God caused the humans to be settled into the garden, where they would rest and remain. Out of that resting and remaining, they would cultivate the life that grows around them, and they would tend to that life, and guard it so that it would flourish.

Cain and Abel had the unenviable task of trying to cultivate the life that was growing around them outside of the Garden. It was hard work, and no one had tried it before. It’s always hard to go first.

Cain’s sin, I think, is that he was convinced he was playing a zero-sum game. If he gave his best—the really good stuff—away, there wouldn’t be anything left to sustain him. He believed that he had to make a choice: guard his own future or guard his brother. So he guarded his future instead of his brother’s.


 

Where are you, Cain?
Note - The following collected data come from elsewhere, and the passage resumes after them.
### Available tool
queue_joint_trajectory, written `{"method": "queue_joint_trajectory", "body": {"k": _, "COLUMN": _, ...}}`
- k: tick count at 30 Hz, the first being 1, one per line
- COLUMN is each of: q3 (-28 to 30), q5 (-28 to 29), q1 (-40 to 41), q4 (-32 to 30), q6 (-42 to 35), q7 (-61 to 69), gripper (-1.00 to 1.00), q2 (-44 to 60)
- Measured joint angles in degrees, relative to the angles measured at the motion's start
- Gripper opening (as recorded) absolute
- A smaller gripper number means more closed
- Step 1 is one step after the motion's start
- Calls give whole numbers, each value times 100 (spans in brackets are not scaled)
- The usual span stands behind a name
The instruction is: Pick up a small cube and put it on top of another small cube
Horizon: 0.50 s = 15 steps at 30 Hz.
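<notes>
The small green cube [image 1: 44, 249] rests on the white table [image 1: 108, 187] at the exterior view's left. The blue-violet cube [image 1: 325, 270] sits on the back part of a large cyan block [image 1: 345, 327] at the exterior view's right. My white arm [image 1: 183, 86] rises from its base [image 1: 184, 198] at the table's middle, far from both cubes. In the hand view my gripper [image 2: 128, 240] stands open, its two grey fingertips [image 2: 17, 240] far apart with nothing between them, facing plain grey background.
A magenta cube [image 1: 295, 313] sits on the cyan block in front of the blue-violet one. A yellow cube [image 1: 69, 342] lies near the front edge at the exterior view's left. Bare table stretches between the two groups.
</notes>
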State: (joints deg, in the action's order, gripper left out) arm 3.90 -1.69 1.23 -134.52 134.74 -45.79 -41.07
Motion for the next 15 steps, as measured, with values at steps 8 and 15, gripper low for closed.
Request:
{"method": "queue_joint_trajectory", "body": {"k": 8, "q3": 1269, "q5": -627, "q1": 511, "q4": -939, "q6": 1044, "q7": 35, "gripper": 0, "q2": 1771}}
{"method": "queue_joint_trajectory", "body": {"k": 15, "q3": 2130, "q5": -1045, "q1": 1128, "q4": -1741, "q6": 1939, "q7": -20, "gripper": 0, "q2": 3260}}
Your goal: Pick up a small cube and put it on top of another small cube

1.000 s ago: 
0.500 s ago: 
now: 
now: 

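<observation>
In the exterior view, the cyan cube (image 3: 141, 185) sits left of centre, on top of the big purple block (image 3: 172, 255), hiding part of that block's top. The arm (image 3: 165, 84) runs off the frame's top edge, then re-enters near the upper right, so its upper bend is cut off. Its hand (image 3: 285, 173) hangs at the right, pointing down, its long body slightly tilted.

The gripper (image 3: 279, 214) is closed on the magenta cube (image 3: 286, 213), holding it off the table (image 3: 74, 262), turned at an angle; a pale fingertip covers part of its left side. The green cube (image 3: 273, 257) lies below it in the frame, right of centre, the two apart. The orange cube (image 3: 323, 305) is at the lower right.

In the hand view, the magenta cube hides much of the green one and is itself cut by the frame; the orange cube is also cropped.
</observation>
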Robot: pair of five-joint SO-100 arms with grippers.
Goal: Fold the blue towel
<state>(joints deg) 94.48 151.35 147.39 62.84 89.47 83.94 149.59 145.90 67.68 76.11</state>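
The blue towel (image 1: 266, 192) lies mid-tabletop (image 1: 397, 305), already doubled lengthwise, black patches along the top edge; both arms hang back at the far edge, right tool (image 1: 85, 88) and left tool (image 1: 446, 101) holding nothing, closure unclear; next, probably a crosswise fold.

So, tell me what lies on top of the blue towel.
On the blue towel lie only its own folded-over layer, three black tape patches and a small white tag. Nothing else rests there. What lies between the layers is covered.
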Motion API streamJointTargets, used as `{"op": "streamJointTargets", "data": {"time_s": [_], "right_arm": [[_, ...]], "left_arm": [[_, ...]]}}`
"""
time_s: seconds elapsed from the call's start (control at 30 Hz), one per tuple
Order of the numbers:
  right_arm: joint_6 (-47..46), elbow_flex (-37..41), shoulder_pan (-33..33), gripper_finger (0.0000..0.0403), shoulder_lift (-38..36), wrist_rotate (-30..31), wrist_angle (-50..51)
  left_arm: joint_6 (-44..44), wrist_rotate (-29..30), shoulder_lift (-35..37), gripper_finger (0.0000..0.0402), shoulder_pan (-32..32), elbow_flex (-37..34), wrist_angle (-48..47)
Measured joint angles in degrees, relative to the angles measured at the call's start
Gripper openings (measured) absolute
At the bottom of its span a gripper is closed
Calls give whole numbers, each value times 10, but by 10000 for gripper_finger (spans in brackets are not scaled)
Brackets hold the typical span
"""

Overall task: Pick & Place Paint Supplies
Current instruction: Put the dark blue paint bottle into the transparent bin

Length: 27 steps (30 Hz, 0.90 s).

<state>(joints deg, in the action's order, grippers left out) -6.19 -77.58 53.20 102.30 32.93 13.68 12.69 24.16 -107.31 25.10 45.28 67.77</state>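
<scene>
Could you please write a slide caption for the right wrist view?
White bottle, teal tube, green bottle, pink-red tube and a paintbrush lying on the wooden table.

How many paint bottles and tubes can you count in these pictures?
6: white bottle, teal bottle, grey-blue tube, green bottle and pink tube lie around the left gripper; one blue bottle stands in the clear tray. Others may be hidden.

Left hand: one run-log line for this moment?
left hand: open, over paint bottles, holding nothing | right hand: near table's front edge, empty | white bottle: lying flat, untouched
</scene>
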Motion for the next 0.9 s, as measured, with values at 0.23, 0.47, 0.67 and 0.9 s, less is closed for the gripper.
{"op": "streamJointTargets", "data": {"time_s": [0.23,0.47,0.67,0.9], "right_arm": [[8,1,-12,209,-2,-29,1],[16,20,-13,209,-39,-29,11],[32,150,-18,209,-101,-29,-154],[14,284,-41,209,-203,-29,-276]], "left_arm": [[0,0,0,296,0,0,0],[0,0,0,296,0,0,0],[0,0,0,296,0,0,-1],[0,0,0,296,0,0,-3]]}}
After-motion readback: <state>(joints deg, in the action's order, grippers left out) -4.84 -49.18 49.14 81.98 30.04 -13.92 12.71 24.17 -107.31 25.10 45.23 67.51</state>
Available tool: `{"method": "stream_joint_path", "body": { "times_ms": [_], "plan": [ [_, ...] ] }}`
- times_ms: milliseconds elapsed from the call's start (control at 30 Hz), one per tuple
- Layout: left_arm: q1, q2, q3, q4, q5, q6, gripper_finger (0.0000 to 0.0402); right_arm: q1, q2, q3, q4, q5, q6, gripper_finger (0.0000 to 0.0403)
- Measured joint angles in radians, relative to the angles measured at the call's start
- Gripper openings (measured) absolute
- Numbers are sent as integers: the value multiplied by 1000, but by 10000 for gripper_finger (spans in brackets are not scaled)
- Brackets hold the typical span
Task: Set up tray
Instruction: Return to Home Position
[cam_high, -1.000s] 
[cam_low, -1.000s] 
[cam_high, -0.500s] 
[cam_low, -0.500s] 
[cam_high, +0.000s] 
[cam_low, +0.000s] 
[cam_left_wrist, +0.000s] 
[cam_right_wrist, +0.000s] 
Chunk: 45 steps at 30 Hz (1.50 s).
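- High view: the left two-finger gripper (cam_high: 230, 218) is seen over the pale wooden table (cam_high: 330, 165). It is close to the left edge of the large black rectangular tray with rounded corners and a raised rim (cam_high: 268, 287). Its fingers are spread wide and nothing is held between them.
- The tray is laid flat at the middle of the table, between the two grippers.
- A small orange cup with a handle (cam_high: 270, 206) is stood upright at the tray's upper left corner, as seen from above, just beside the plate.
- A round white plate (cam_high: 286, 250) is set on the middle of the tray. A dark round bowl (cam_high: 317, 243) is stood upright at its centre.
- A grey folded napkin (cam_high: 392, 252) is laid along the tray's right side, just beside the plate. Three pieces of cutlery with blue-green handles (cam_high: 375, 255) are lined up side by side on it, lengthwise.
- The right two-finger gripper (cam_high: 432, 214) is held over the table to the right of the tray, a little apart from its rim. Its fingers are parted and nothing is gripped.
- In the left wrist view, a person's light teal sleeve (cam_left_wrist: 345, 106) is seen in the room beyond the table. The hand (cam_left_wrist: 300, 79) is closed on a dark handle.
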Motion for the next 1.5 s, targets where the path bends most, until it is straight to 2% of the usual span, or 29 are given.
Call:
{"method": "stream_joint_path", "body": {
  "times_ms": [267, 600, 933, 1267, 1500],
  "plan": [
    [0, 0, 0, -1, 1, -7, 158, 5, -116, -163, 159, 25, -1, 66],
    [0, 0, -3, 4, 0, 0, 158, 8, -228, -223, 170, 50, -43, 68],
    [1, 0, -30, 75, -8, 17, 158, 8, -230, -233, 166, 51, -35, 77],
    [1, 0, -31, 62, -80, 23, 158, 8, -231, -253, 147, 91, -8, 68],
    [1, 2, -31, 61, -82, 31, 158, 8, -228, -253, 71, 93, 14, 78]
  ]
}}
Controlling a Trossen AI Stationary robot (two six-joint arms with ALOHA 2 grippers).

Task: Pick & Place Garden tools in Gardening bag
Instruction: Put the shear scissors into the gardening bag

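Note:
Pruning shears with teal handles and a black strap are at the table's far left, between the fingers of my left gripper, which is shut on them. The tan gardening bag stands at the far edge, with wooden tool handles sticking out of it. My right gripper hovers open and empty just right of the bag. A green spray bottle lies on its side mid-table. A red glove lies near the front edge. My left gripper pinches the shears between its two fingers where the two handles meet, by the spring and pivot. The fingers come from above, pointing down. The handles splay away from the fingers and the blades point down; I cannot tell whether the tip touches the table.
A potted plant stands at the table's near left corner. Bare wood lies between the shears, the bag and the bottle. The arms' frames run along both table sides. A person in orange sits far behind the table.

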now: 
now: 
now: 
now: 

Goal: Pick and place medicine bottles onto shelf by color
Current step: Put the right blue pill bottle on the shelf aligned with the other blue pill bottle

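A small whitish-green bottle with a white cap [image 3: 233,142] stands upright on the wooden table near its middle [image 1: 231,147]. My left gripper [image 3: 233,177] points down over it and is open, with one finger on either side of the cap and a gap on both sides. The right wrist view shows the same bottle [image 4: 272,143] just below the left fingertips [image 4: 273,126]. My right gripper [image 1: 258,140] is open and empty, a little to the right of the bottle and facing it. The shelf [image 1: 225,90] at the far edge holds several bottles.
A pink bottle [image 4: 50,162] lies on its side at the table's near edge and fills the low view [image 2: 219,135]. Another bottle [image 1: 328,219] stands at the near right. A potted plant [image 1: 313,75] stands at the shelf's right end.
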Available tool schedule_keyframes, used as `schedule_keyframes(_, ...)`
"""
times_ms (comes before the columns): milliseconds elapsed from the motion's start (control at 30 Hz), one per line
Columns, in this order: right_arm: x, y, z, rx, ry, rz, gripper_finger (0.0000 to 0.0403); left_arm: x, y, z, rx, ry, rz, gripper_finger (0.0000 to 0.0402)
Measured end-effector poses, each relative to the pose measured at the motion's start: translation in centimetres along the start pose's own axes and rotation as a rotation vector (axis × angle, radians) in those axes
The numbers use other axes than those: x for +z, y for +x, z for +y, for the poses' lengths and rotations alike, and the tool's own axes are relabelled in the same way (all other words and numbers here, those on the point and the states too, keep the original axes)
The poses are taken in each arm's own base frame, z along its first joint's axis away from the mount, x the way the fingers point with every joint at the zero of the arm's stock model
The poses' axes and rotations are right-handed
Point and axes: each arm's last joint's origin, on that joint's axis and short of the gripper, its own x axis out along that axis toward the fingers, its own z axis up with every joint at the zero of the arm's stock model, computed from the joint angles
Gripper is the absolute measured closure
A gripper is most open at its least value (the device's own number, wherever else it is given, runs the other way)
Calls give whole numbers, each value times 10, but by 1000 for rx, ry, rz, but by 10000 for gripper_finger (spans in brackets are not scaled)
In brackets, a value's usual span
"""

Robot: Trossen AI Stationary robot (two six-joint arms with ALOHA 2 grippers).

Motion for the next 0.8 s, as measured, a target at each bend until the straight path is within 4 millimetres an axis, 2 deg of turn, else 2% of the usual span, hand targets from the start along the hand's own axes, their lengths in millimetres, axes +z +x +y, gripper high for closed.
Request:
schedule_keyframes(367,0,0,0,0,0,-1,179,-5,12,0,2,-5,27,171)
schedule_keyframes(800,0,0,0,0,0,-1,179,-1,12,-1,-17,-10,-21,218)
You can’t guard anything when you’re hiding.

You will guard many things in your life. Some of what you guard will cause you and others to flourish, and some of what you guard will kill off the good life that is growing in you and in others.

Am I my brother’s keeper? is a question asked by someone who believes in the law of scarcity: There’s not enough to go around, so you need to make sure you keep enough for yourself.

Have you ever ordered pizza for three people and then inwardly freaked out when you realized that you might be the person who gets only two slices? You’re polite enough not to grab three pieces right away, but you want to.

Many years ago, Mary and I were looking for a couch, and we ended up at a large outlet store. We were told what to do by some friends who had been there before.

“Get there early, because there’s going to be a huge line. Then, when the doors open, run to the back where the couches are and immediately sit on the one you like. But you’re going to have to be quick and really know what you want, because usually there are only a few deals.”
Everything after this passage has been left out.